Re: [ANNOUNCEMENT] Nexmark included to the CI

2018-07-12 Thread Ismaël Mejía
That’s great to see in action, great work Etienne!

Is there any document on how to integrate ‘stuff’ into the dashboards?
I think this is worth having for people willing to do so like Kai or
Andrew. Are there any docs on this? or maybe Lukasz Gajowy know ?
On Thu, Jul 12, 2018 at 9:04 PM Andrew Pilloud  wrote:
>
> This is great, should make performance work much easier! I'm going to get the 
> Beam SQL Nexmark jobs publishing as well. (Opened 
> https://issues.apache.org/jira/browse/BEAM-4774 to track.) I might take on 
> the Dataflow runner as well if no one else volunteers.
>
> I am curious as to why you have two separate graphs for runtime and count 
> rather then graphing runtime/count to get the throughput rate for each run? 
> Or should that be a third graph? Looks like it would just be a small tweak to 
> the query in perfkit.
>
> Andrew
>
> On Thu, Jul 12, 2018 at 11:40 AM Pablo Estrada  wrote:
>>
>> This is really cool Etienne : ) thanks for working on this.
>> Our of curiosity, do you know how often the tests run on each runner?
>>
>> Best
>> -P.
>>
>> On Thu, Jul 12, 2018 at 2:15 AM Romain Manni-Bucau  
>> wrote:
>>>
>>> Awesome Etienne, this is really important for the (user) community to have 
>>> that visibility since it is one of the most important aspect of the Beam's 
>>> quality, kudo!
>>>
>>>
>>> Romain Manni-Bucau
>>> @rmannibucau |  Blog | Old Blog | Github | LinkedIn | Book
>>>
>>>
>>> Le jeu. 12 juil. 2018 à 10:59, Jean-Baptiste Onofré  a 
>>> écrit :

 It's really great to have these dashboards and integration in Jenkins !

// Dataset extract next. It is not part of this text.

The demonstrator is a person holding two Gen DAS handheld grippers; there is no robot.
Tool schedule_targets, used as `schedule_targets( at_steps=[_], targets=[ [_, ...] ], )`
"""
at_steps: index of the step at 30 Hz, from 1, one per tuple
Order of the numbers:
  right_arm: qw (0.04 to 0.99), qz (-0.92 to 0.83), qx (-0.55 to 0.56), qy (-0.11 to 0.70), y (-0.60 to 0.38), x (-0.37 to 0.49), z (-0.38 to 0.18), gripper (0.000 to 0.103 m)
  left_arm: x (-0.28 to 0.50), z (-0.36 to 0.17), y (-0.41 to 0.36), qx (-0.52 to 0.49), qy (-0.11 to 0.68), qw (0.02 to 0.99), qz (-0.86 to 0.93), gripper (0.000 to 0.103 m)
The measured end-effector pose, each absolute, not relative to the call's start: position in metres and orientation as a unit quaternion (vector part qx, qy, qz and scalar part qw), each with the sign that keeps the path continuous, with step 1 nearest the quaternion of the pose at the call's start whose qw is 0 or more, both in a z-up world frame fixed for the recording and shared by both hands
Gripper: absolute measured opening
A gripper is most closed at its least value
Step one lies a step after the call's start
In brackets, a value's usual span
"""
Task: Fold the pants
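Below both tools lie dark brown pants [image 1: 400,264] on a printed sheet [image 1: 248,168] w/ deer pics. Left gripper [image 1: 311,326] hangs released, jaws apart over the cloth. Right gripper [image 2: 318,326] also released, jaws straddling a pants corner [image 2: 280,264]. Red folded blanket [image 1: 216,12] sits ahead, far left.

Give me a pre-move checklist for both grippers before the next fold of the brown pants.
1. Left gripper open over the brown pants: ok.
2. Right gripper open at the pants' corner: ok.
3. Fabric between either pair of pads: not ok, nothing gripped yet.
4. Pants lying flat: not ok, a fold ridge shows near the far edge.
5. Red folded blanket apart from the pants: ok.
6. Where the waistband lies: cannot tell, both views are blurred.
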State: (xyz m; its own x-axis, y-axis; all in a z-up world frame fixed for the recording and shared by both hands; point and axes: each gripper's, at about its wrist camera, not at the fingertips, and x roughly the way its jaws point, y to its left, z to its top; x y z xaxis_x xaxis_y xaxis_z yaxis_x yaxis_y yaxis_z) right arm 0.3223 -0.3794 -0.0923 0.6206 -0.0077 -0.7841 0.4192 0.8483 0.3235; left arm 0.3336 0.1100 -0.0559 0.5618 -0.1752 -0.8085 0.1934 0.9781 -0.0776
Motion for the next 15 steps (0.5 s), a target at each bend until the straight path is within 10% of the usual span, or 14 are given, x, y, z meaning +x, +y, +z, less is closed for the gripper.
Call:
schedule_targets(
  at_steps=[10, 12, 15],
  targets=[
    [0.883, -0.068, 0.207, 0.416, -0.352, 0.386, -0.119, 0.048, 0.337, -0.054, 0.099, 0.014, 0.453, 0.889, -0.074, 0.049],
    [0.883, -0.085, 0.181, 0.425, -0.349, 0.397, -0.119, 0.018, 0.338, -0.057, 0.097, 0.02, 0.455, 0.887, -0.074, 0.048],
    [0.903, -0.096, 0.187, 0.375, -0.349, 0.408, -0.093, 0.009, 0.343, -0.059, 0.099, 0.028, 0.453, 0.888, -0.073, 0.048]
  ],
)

 Thanks Etienne for driving this !

 Regards
 JB

 On 11/07/2018 15:13, Etienne Chauchot wrote:
 >
 > Hi guys,
 >
 > I'm glad to announce that the CI of Beam has much improved ! Indeed
 > Nexmark is now included in the perfkit dashboards.
 >
 > At each commit on master, nexmark suites are run and plots are created
 > on the graphs.
 >
 > I've created 2 kind of dashboards:
 > - one for performances (run times of the queries)
 > - one for the size of the output PCollection (which should be constant)
 >
 > There are dashboards for these runners:
 > - spark
 > - flink
 > - direct runner
 >
 > Each dashboard contains:
 > - graphs in batch mode
 > - graphs in streaming mode
 > - graphs for the 13 queries.
 >
 > That gives more than a hundred of graphs (my right finger hurts after so
 > many clics on the mouse :) ). It is detailed that much so that anyone
 > can focus on the area they have interest in.
 > Feel free to also create new dashboards with more aggregated data.
 >
 > Thanks to Lukasz and Cham for reviewing my PRs and showing how to use
 > perfkit dashboards.
 >
 > Dashboards are there:
 >
 > https://apache-beam-testing.appspot.com/explore?dashboard=5084698770407424
 > https://apache-beam-testing.appspot.com/explore?dashboard=5699257587728384
 > https://apache-beam-testing.appspot.com/explore?dashboard=5138380291571712
 >
 > https://apache-beam-testing.appspot.com/explore?dashboard=5099379773931520
 > https://apache-beam-testing.appspot.com/explore?dashboard=5731568492478464
 > https://apache-beam-testing.appspot.com/explore?dashboard=5163657986048000
 >
 >
 > Enjoy,
 >
 > Etienne
 >
 >

 --
 Jean-Baptiste Onofré
 jbono...@apache.org
 http://blog.nanthrax.net
 Talend - http://www.talend.com
>>
>> --
>> Got feedback? go/pabloem-feedback


Re: [ANNOUNCEMENT] Nexmark included to the CI

2018-07-12 Thread Andrew Pilloud
This is great, should make performance work much easier! I'm going to get
the Beam SQL Nexmark jobs publishing as well. (Opened
https://issues.apache.org/jira/browse/BEAM-4774 to track.) I might take on
the Dataflow runner as well if no one else volunteers.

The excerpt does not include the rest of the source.